RFK Jr’s vaccine advisory panel to weigh delaying hepatitis B shots to newborns

a man in a suit speaks into a microphone
Robert F Kennedy Jr speaks at the Department of Health and Human Services in Washington DC on 10 November 2025. Photograph: Elizabeth Frantz/Reuters

Robert F Kennedy Jr’s vaccine advisory committee convenes on Thursday to consider a reversal of a decades-long program of childhood immunizations, including a recommendation to delay hepatitis B shots for newborn babies.

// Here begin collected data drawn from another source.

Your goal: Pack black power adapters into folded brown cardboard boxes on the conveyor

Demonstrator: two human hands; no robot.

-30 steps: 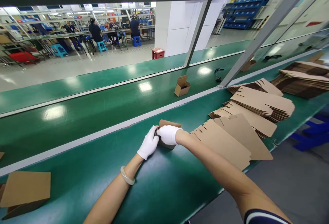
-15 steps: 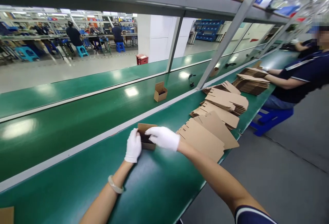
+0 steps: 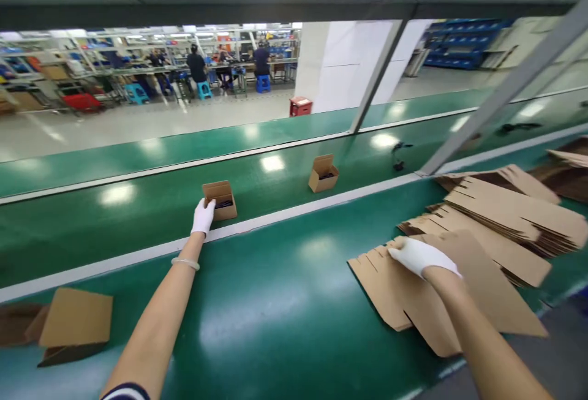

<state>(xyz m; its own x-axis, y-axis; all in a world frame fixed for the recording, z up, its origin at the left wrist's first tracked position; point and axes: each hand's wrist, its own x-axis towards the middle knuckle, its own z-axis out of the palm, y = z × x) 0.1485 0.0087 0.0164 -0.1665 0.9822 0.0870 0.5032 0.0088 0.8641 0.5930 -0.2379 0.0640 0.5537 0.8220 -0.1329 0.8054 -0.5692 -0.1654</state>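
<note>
Steady open box [image 3: 226, 211] on far belt [image 3: 151, 219], left of centre, with left hand [image 3: 203, 217] pinched on its left end; don't crush wall. With right hand [image 3: 425, 258] clamped on flat carton [image 3: 383, 293] at slotted edge, near right, avoid bending tabs.

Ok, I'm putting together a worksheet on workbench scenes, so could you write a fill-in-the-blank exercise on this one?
The hand at the open carton is the person's ____ one.
The other hand touches flat sheets made of ____.
Both gloves are coloured ____.
The worktop under the sheets is coloured ____.

Missing words: left; cardboard; white; green.
</note>
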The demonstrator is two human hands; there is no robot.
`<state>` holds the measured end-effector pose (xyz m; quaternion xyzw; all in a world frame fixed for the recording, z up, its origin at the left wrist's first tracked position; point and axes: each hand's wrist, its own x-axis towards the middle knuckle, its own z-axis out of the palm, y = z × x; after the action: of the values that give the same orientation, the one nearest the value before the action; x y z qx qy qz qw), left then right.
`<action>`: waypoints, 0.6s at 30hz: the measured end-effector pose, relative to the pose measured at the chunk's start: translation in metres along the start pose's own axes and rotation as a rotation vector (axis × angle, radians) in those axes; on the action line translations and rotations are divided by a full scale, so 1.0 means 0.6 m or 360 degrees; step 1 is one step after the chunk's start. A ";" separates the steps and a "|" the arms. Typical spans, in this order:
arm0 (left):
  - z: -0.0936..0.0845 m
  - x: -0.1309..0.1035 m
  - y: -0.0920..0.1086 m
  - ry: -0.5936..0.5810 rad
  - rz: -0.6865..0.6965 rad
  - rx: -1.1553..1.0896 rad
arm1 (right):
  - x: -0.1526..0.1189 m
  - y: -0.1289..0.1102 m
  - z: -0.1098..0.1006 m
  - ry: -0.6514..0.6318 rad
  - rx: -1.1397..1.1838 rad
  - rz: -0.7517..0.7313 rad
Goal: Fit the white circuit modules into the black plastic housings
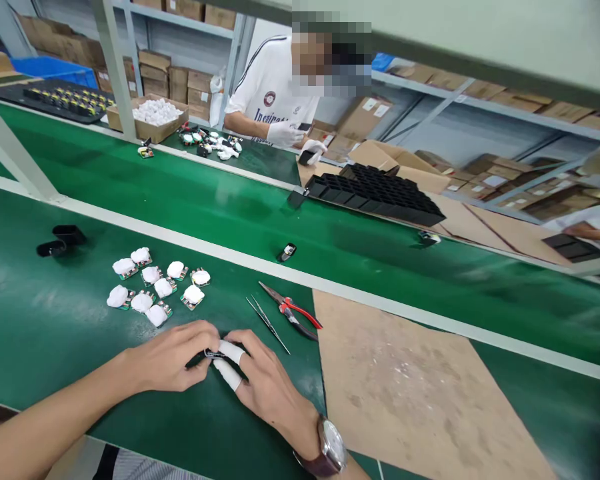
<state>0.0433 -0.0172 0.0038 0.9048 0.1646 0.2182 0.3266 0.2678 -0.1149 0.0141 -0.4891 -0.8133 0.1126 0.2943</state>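
Observation:
My left hand [183, 357] and my right hand [260, 377] meet over the green table, both closed around a small black part [211, 354], mostly hidden by the fingers. White covers wrap two fingers of my right hand, and a watch is on that wrist. Beyond my left hand lie several small circuit boards topped with white lumps [163, 287]. Metal tweezers [268, 325] and red-and-black pliers [291, 311] rest beyond my right hand. Two black casings [69, 234] sit at the far left of the table.
A cardboard sheet [415, 387] covers the table at right. Past a pale rail [190, 245], a green conveyor [220, 193] carries a few small parts. Across it, a gloved person handles black pieces beside a black casing array [375, 193] and a box of white pieces [173, 127].

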 end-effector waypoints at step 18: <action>-0.011 0.029 0.004 0.0503 -0.0666 -0.1190 | -0.016 0.050 -0.006 0.0108 0.0551 0.0356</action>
<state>0.0552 -0.0082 0.0148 0.6275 0.3017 0.3274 0.6388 0.2952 -0.1086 -0.0004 -0.5219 -0.7122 0.2661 0.3868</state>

For decades, federal health recommendations have suggested that all newborns be vaccinated against the virus that can lead to serious liver disease. Kennedy, the US health secretary and a prominent anti-vaccine activist, has long pushed for delaying the shot.

Experts say any change to the hepatitis B schedule could have significant and far-reaching consequences. According to a study published in 2023 in the official journal of the US surgeon general, there was a 99% decline in reported cases of acute hepatitis B among children, adolescents and young adults between 1990 and 2019 as a direct result of infant immunization.

Earlier this year, Kennedy paved the way for the change after he dismissed all 17 members of the advisory committee on immunization practices, which advises the Centers for Disease Control and Prevention (CDC) on how to use vaccines. He has replaced them with his own appointees, including several vaccine skeptics who align with Kennedy’s desire to overhaul – and possibly, in some cases, scrap – longstanding vaccination recommendations.

The panel’s membership changed again this week, when HHS announced that the committee’s most recent chair, Dr Martin Kulldorff, would depart for an official role within the agency. He was replaced by Dr Kirk Milhoan, a cardiologist who has been critical of the Covid-19 vaccine.

The committee has already begun to put its stamp on policy. In June, members backed a shift to thimerosal-free formulations of the seasonal influenza vaccine, despite a lack of evidence that the preservative poses a risk.

In September, the panel voted to change US vaccine policy and start recommending that children receive multiple vaccines to protect against measles, mumps, rubella and chickenpox, instead of a single vaccine that can protect against all four diseases. The following day, the panel voted against recommending that people obtain a prescription for a Covid-19 vaccine.

The advisory panel can only make recommendations to the head of the CDC, acting director Jim O’Neill. The previous director, Susan Monarez, was ousted by the Trump administration in August after the White House claimed she was “not aligned” with the president’s agenda.

Childhood immunization rates continue to fall across the United States, amid a rise in vaccine hesitancy exacerbated by the coronavirus pandemic. In 2025, the US has been among dozens of countries that reported large measles outbreaks. Whooping cough cases remain elevated after a sharp post-pandemic rise; the illness, known as pertussis, is especially dangerous for infants and young children. Several deaths from whooping cough have been recorded this year, including in Kentucky, Louisiana and Washington state.